Una torre scagliata verso il cielo, titanica, prometeica, simbolo delle illimitate possibilità della Ragione e del Progresso; illuminata, in cima, per irradiare di nuova luce Parigi. Di fronte ad essa l’uomo, l’individuo, la persona nel senso cristiano, dotata di anima individuale ed immortale, cede, annichilita, come dinanzi ai grattacieli di Roth.
Non si eleva ma sbigottisce, e, al tempo stesso, presume. Cent’anni dopo la torre Eiffel, un presidente socialista, fortemente attratto dall’esoterismo, Francois Mitterrand, rispolvera vecchi progetti di alcuni architetti dell’età della rivoluzione, che volevano innalzare una grande piramide, legata al culto dell’Ente Supremo di Robespierre: non più il culto dell’uomo, e della Dea ragione, ma una costruzione sacrale, che richiami la magia e gli antichi misteri egizi, così amati dalla massoneria e dal “laico” Napoleone, durante e dopo il suo viaggio in Egitto.
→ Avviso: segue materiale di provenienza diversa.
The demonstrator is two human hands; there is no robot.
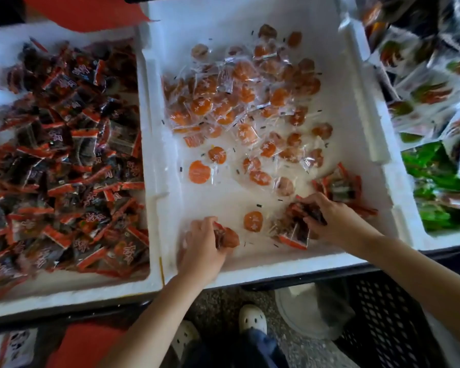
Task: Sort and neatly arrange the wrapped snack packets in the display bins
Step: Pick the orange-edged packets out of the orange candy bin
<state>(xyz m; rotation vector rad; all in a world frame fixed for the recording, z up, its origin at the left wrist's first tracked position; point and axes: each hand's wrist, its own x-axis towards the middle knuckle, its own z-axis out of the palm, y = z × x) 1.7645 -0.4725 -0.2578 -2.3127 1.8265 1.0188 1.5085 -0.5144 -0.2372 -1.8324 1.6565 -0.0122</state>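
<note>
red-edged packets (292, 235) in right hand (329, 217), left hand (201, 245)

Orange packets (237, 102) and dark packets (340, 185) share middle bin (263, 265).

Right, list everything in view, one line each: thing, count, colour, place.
left bin: one, white foam, left.
red-and-black packets: many, heaped in left bin.
middle bin: one, white foam, centre.
orange packets: dozens, clear-wrapped, middle bin, mostly far half.
stray red-and-black packets: several, middle bin's near right corner.
right bin: one, white, right edge.
green and white packets: many, in right bin.
crate: one, black, below the bins, right.
clogs: two, white, on floor.
left hand: grips a reddish packet, middle bin's near side.
right hand: grips stray red-and-black packets.
</note>
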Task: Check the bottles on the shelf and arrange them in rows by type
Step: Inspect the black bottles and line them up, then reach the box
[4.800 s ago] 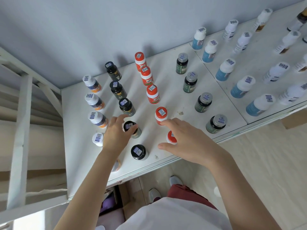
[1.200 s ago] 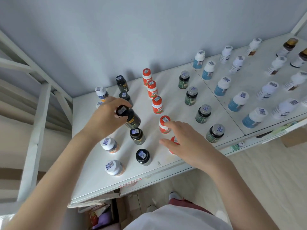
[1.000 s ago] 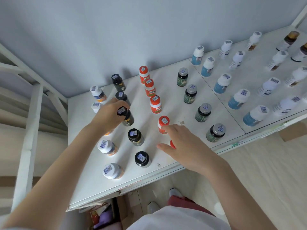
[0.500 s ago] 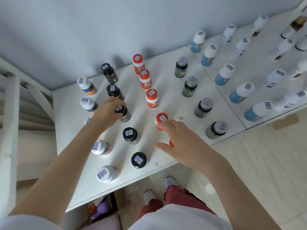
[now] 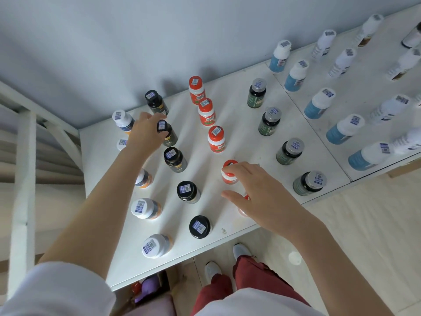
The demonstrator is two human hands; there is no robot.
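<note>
Black bottle point(image 5: 168, 134) is seemingly being aligned in the left hand point(image 5: 145, 133)'s grip; the right hand point(image 5: 262, 195), fingers relaxed, is touching a red bottle point(image 5: 227, 177), likely next.

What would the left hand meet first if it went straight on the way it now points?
Most likely the rearmost black-capped bottle, close ahead of the left hand, which grips the second black-capped bottle; depth is unclear.

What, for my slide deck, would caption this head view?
Left hand grips a black-capped bottle in its row; right hand touches a red-capped bottle on the white shelf.
</note>
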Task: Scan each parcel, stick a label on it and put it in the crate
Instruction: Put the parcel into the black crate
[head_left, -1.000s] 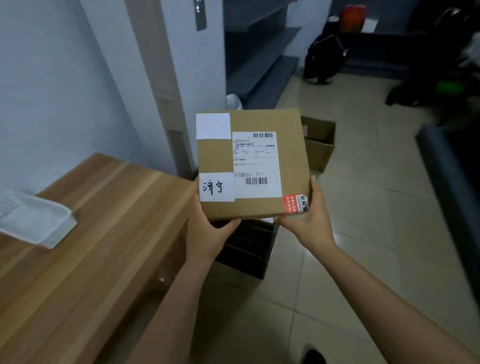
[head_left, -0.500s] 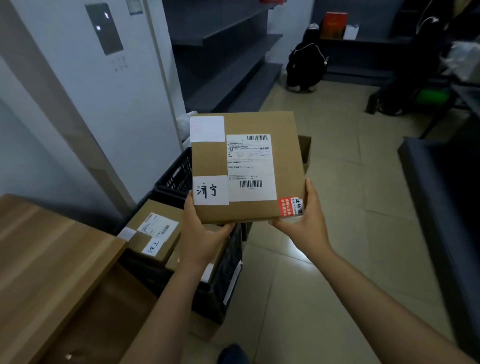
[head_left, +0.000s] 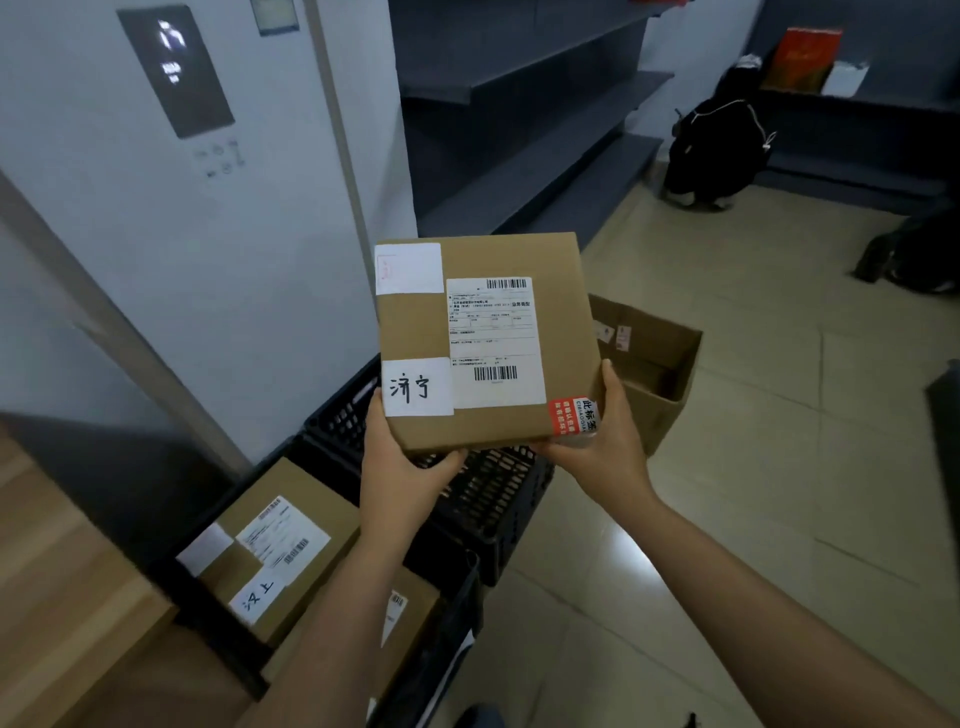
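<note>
Grip: we record the left hand (head_left: 400, 475) clasping the parcel (head_left: 415, 327) at its seven o'clock corner, the right hand (head_left: 602, 447) its five o'clock corner. The parcel sits level above the black crate (head_left: 493, 504); a second crate (head_left: 457, 597) at seven o'clock holds two boxes (head_left: 270, 551).

I hold a flat brown cardboard parcel (head_left: 483, 338) by its near corners in my left hand (head_left: 400, 467) and right hand (head_left: 602, 447), printed shipping label (head_left: 493, 343) and handwritten label (head_left: 415, 387) facing me, above a black lattice crate (head_left: 493, 499) just beneath my grip.
</note>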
Sorge così, nel 1989, la piramide del Luovre, simbolica, per la sua forma e per il suo essere composta, ufficialmente, di 666 pannelli: si aggiunge ad un altro “talismano” egizio, l’obelisco innalzato in place de la Concorde, già piazza della ghigliottina, nel 1836, sotto Luigi Filippo. Sempre a Parigi, nello stesso 1989, viene costruito anche il grande Arche de la Fraternitè alla Defense. Si tratta di un immenso cubo, titanico e grottesco, definito dal suo architetto come «un moderno Arco di Trionfo, per celebrare la gloria del trionfo dell’umanità», ma descritto, nella guida ufficiale, come qualcosa che «evoca il senso del sacro…paragonabile alle piramidi d’Egitto».
Accanto all’Arco, nei disegni di Mitterrand, doveva elevarsi anche un grattacielo di quattrocento metri, chiamato addirittura “la Tour Sans Fin”: una vera e propria torre di Babele, ancor più di quella di Eiffel, che avrebbe dovuto apparire trasparente, alla sommità, così da scomparire alla vista! La Torre non verrà poi realizzata, ma la sua progettazione è l’ennesima testimonianza, insieme alla Torre Eiffel e all’egittomania di Parigi, della convivenza, nelle culture atee moderne, del razionalismo coll’irrazionalismo, dell’ateismo dichiarato con le più disparate forme, professate in “segreto”, di spiritualismo esoterico. Anche a Parigi, nota solamente, ai profani, come capitale della laicità.